▸ DATASET EXTRACT:
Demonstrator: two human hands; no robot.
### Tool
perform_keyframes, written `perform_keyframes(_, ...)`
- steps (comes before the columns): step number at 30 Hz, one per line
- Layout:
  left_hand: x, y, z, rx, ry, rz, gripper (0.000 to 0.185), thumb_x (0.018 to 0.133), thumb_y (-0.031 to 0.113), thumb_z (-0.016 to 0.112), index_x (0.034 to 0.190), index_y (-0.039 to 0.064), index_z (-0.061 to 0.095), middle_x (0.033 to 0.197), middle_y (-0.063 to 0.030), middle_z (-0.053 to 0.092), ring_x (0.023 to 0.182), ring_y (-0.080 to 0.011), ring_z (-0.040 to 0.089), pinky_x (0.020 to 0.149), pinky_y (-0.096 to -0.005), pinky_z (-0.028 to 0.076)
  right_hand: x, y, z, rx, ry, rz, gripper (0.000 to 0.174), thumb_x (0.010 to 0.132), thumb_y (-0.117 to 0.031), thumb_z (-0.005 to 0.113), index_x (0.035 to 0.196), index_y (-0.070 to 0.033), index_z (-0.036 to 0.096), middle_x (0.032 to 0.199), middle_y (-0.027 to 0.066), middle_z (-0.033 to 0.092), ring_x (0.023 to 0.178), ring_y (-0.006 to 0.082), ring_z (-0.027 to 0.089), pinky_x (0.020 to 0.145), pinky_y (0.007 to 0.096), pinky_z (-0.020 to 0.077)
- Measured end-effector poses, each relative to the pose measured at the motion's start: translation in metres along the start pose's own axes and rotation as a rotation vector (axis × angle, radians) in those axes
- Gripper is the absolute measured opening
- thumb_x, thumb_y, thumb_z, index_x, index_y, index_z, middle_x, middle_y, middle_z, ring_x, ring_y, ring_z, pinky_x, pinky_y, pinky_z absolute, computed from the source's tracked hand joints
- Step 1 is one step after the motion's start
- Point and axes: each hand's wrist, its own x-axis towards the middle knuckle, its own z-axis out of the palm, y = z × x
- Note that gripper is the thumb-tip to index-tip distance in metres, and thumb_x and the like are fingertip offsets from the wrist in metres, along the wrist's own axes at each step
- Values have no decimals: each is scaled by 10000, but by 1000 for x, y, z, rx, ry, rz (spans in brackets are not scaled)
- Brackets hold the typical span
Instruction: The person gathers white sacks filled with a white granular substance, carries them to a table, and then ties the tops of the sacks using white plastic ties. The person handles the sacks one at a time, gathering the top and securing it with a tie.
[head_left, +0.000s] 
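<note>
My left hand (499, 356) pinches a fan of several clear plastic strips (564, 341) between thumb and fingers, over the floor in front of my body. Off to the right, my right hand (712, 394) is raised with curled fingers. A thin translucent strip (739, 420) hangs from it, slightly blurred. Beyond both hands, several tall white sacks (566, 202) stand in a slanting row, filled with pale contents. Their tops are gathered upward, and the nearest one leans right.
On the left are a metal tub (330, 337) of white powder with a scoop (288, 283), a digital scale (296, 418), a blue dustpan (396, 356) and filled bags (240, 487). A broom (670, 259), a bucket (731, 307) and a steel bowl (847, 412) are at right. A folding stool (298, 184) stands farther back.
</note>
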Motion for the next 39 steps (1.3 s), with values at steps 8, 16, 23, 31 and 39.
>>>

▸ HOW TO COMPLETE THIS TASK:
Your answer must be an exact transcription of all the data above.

▸ WRITTEN ANSWER:
Demonstrator: two human hands; no robot.
### Tool
perform_keyframes, written `perform_keyframes(_, ...)`
- steps (comes before the columns): step number at 30 Hz, one per line
- Layout:
  left_hand: x, y, z, rx, ry, rz, gripper (0.000 to 0.185), thumb_x (0.018 to 0.133), thumb_y (-0.031 to 0.113), thumb_z (-0.016 to 0.112), index_x (0.034 to 0.190), index_y (-0.039 to 0.064), index_z (-0.061 to 0.095), middle_x (0.033 to 0.197), middle_y (-0.063 to 0.030), middle_z (-0.053 to 0.092), ring_x (0.023 to 0.182), ring_y (-0.080 to 0.011), ring_z (-0.040 to 0.089), pinky_x (0.020 to 0.149), pinky_y (-0.096 to -0.005), pinky_z (-0.028 to 0.076)
  right_hand: x, y, z, rx, ry, rz, gripper (0.000 to 0.174), thumb_x (0.010 to 0.132), thumb_y (-0.117 to 0.031), thumb_z (-0.005 to 0.113), index_x (0.035 to 0.196), index_y (-0.070 to 0.033), index_z (-0.036 to 0.096), middle_x (0.032 to 0.199), middle_y (-0.027 to 0.066), middle_z (-0.033 to 0.092), ring_x (0.023 to 0.178), ring_y (-0.006 to 0.082), ring_z (-0.027 to 0.089), pinky_x (0.020 to 0.145), pinky_y (0.007 to 0.096), pinky_z (-0.020 to 0.077)
- Measured end-effector poses, each relative to the pose measured at the motion's start: translation in metres along the start pose's own axes and rotation as a rotation vector (axis × angle, radians) in those axes
- Gripper is the absolute measured opening
- thumb_x, thumb_y, thumb_z, index_x, index_y, index_z, middle_x, middle_y, middle_z, ring_x, ring_y, ring_z, pinky_x, pinky_y, pinky_z absolute, computed from the source's tracked hand joints
- Step 1 is one step after the motion's start
- Point and axes: each hand's wrist, its own x-axis towards the middle knuckle, its own z-axis out of the palm, y = z × x
- Note that gripper is the thumb-tip to index-tip distance in metres, and thumb_x and the like are fingertip offsets from the wrist in metres, along the wrist's own axes at each step
- Values have no decimals: each is scaled by 10000, but by 1000 for x, y, z, rx, ry, rz (spans in brackets are not scaled)
- Brackets hold the typical span
Instruction: The person gathers white sacks filled with a white granular substance, carries them to a table, and then ties the tops of the sacks using white plastic ties. The person handles the sacks one at a time, gathering the top and securing it with a tie.
[head_left, +0.000s] 
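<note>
My left hand (499, 356) pinches a fan of several clear plastic strips (564, 341) between thumb and fingers, over the floor in front of my body. Off to the right, my right hand (712, 394) is raised with curled fingers. A thin translucent strip (739, 420) hangs from it, slightly blurred. Beyond both hands, several tall white sacks (566, 202) stand in a slanting row, filled with pale contents. Their tops are gathered upward, and the nearest one leans right.
On the left are a metal tub (330, 337) of white powder with a scoop (288, 283), a digital scale (296, 418), a blue dustpan (396, 356) and filled bags (240, 487). A broom (670, 259), a bucket (731, 307) and a steel bowl (847, 412) are at right. A folding stool (298, 184) stands farther back.
</note>
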Motion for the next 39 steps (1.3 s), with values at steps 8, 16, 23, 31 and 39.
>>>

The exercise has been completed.